-------- AVAILABLE DATA --------

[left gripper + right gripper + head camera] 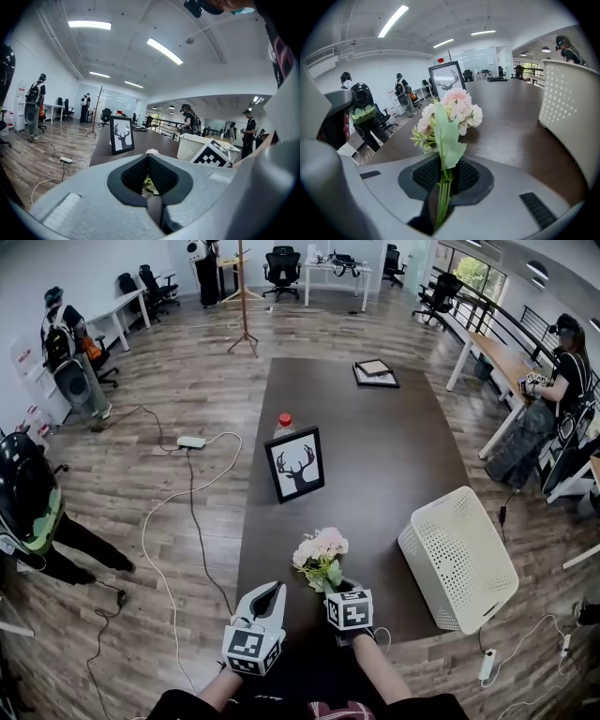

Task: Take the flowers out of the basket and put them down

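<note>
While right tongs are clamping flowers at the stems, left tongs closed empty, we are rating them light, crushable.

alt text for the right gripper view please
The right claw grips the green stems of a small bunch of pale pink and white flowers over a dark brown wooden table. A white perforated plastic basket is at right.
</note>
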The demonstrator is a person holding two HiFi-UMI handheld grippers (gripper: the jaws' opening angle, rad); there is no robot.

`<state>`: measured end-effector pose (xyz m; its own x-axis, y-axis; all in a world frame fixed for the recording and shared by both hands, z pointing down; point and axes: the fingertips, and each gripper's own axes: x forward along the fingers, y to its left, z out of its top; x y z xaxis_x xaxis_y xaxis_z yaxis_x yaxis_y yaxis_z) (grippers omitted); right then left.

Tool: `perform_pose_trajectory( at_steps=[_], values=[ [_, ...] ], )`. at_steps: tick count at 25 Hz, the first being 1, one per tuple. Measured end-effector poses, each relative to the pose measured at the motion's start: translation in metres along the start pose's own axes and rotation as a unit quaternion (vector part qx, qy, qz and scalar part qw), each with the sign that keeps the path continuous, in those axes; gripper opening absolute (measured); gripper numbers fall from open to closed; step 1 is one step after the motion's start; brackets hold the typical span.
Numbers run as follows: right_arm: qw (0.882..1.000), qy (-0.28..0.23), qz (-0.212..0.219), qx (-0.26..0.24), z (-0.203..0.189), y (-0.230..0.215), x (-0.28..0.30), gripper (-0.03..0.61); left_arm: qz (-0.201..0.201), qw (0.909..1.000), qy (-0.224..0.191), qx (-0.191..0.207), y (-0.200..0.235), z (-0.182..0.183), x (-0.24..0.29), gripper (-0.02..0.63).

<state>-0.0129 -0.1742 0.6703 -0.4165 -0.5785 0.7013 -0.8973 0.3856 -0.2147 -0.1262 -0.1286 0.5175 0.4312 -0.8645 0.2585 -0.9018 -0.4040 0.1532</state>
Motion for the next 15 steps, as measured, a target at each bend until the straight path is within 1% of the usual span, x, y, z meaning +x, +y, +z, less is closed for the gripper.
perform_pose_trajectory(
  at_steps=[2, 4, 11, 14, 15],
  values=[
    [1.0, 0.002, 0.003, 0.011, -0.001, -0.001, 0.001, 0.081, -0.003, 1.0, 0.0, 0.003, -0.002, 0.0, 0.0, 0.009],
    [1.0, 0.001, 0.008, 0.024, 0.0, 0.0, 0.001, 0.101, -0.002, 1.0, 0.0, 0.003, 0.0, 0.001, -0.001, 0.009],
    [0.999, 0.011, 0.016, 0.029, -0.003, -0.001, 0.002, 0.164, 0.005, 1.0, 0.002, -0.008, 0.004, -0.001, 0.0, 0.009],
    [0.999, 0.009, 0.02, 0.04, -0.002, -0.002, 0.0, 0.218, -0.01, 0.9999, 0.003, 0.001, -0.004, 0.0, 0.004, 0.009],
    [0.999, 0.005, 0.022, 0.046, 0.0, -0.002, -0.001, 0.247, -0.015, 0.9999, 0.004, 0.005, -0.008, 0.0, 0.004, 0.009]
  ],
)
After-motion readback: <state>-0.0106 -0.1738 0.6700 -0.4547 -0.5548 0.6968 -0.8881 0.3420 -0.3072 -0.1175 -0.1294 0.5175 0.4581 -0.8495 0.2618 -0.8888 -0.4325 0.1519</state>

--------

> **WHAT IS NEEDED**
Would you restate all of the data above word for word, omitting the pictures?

> **EXPECTED ANSWER**
[left gripper + right gripper + head camera] 

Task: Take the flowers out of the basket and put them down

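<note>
While right tongs are clamping flowers at the stems, left tongs closed empty, we are rating them light, crushable.

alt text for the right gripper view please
The right claw grips the green stems of a small bunch of pale pink and white flowers over a dark brown wooden table. A white perforated plastic basket is at right.
</note>
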The demonstrator is a person holding two HiFi-UMI handheld grippers (gripper: the jaws' opening angle, rad); there is no robot.

`<state>`: measured end-effector pose (xyz m; its own x-axis, y-axis; all in a world frame fixed for the recording and shared by both hands, z pointing down; point and axes: the fingertips, and each gripper's own axes: x forward along the fingers, y to its left, z out of its top; x y z xaxis_x xaxis_y xaxis_z yaxis_x yaxis_y yaxis_z) (grippers omitted); right then left.

Tool: `perform_pose_trajectory( at_steps=[_], values=[ [_, ...] ], )`. at_steps: tick count at 25 Hz, the first being 1, one per tuple. Measured end-effector poses, each relative to the pose measured at the motion's start: translation in metres along the start pose's own axes and rotation as a unit quaternion (vector part qx, qy, qz and scalar part qw), each with the sign that keeps the path continuous, in those axes; gripper opening absolute (measured); gripper numbers fall from open to closed; step 1 is one step after the motion's start; brackets hold the typical span.
Numbers run as follows: right_arm: qw (0.882..1.000), qy (-0.28..0.23), qz (-0.212..0.219), qx (-0.26..0.24), z (-0.203..0.189), y (-0.230..0.215), x (-0.28..0.30), gripper (-0.03..0.61); left_arm: qz (-0.201..0.201), qw (0.909..1.000), qy (-0.224..0.191), qx (-0.191..0.207), y (-0.200..0.235), z (-0.182..0.183), x (-0.24..0.29), gripper (-0.02..0.63).

<state>-0.0129 -0.1742 0.6703 -0.4165 -0.5785 0.7013 -0.8973 0.3856 -0.2147 -0.1262 -0.1286 0.5175 0.4312 -0.8645 0.2585 -0.9018 -0.4040 0.1532</state>
Motion for the next 15 steps, as measured, a target at each bend until the straight path is within 1% of the usual span, x, y, z meaning +x, +y, +z, less is closed for the gripper.
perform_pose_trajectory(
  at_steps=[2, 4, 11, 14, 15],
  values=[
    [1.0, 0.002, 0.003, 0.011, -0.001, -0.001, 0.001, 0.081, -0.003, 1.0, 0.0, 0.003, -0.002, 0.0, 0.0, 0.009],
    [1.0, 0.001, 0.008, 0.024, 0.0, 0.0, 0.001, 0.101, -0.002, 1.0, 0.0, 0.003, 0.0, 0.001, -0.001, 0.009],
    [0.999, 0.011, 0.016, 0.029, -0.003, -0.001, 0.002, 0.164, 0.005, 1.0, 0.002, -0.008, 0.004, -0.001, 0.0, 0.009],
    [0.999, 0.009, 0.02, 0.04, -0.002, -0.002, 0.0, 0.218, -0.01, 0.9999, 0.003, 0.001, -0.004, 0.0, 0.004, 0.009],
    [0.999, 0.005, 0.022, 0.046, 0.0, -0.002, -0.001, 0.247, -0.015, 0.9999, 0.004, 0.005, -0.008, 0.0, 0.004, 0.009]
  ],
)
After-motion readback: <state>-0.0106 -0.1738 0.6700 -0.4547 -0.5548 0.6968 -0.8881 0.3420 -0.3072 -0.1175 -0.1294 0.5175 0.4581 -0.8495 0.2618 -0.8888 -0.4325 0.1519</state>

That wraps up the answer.